Health Monitor#

LMCache includes a comprehensive health monitoring framework that continuously monitors the health of the cache engine and its components. This feature is essential for production deployments to detect and respond to failures in remote storage backends.

Overview#

The Health Monitor provides:

  • Automatic health checks: Periodically monitors the health of all registered components

  • Extensible framework: Easily add custom health checks for new components

  • Remote backend monitoring: Built-in support for monitoring remote storage backends via ping

  • Degraded mode support: Automatically blocks operations when the system is unhealthy

  • Prometheus metrics integration: Health status exposed via metrics endpoint

Architecture#

The health monitoring system consists of three main components:

  1. HealthCheck (Abstract Base Class)

    Base class for individual health checks. Each health check represents one aspect of system health.

  2. HealthMonitor

    The central monitor that orchestrates all health checks. It runs in a background thread and periodically executes all registered health checks.

  3. RemoteBackendHealthCheck

    Built-in health check for remote storage backends. It pings the remote connector to verify connectivity.

Auto-Discovery#

The Health Monitor uses an auto-discovery mechanism to find and instantiate health checks:

  1. At startup, the monitor scans the lmcache.v1.health_monitor.checks package

  2. All classes that inherit from HealthCheck are discovered

  3. Each check’s create_from_engine() method is called to create instances

  4. The instances are registered with the monitor

This design allows you to add new health checks by simply creating a new module in the checks package.

Configuration#

Health monitor configuration is done through the extra_config section of your LMCache configuration:

Health Monitor Configuration Options#

Configuration Key

Default Value

Description

ping_interval

30.0

Interval (in seconds) between health check cycles

ping_timeout

5.0

Timeout (in seconds) for each ping operation

How It Works#

Runtime Behavior#

The health monitor runs in a background thread:

  1. Every ping_interval seconds, all health checks are executed

  2. If any check fails, the system is marked as unhealthy

  3. When unhealthy, store/retrieve operations are blocked with a warning log

  4. Once all checks pass again, the system is marked as healthy and operations resume

Graceful Degradation#

When the health monitor detects an unhealthy state:

  • Store operations: Skipped with a warning message

  • Retrieve operations: Return empty results with a warning message

  • Lookup operations: Return 0 (no cache hits) with a warning message

This prevents cascading failures when remote backends are unavailable.

Built-in Health Checks#

RemoteBackendHealthCheck#

This check monitors the connectivity to remote storage backends (e.g., Redis, Valkey).

What it checks:

  • Pings the remote connector to verify it’s reachable

  • Measures ping latency

  • Reports error codes for failures

When it’s active:

  • Only when a remote backend is configured (remote_url is set)

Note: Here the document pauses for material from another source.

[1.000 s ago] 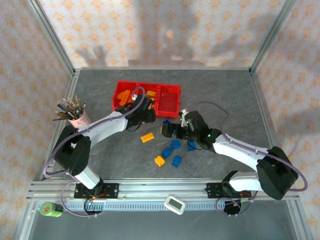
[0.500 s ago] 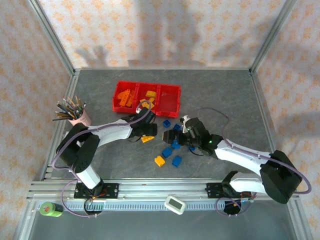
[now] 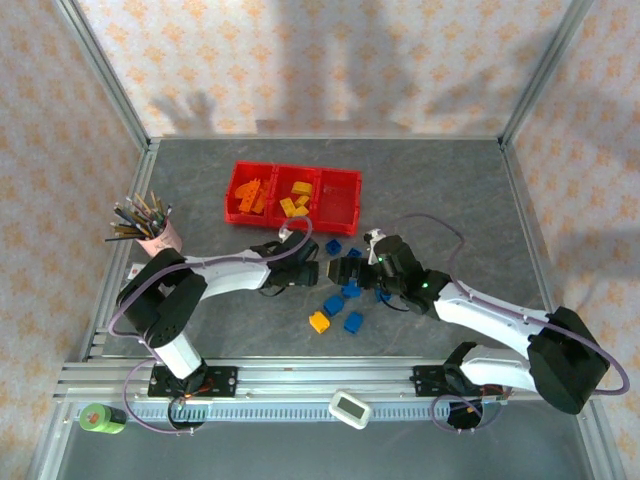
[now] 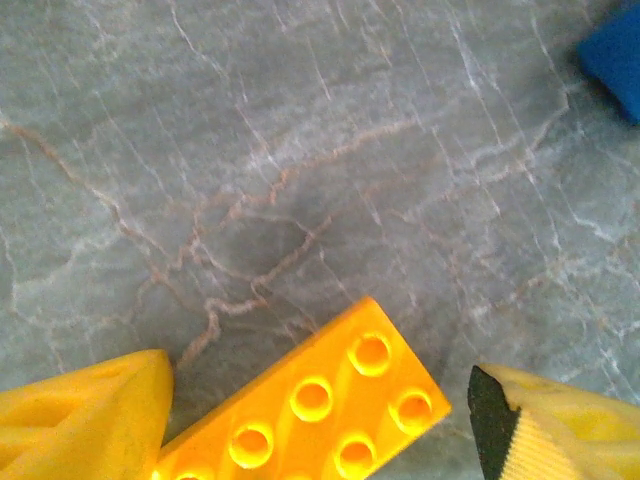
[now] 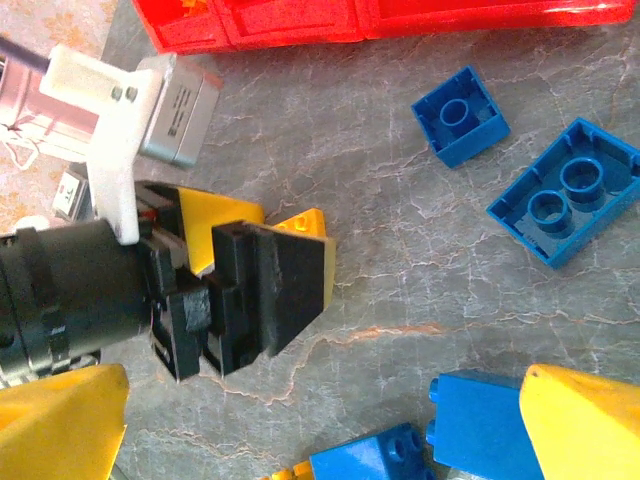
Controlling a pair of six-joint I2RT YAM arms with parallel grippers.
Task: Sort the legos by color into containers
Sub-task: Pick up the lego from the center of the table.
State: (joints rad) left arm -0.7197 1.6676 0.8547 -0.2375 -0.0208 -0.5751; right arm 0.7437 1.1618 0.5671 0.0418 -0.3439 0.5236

  • Only if the connector supports the ping() operation

Metrics reported:

  • lmcache:remote_ping_latency: Latest ping latency (milliseconds)

  • lmcache:remote_ping_error_code: Latest error code (0 = success)

  • lmcache:remote_ping_errors: Total number of ping errors

  • lmcache:remote_ping_successes: Total number of successful pings

Prometheus Metrics#

The health monitor exposes metrics through the Prometheus endpoint:

Health Monitor Metrics#

Metric Name

Type

Description

lmcache:is_healthy

Gauge

Overall system health status (1 = healthy, 0 = unhealthy)

lmcache:remote_ping_latency

Gauge

Latest ping latency to remote backends (milliseconds)

lmcache:remote_ping_error_code

Gauge

Latest ping error code (0 = success, -1 = timeout, -2 = generic error)

lmcache:remote_ping_errors

Counter

Total number of ping errors to remote backends

lmcache:remote_ping_successes

Counter

Total number of successful pings to remote backends

Error Codes#

The health check system uses the following error codes:

Health Check Error Codes#

Code

Description

0

Success - the health check passed

-1

Timeout - the ping operation exceeded the configured timeout

-2

Generic error - an unexpected error occurred during the health check

Extending the Health Monitor#

You can add custom health checks by creating a new module in the lmcache/v1/health_monitor/checks/ directory.

The custom check will be automatically discovered and registered when LMCache starts.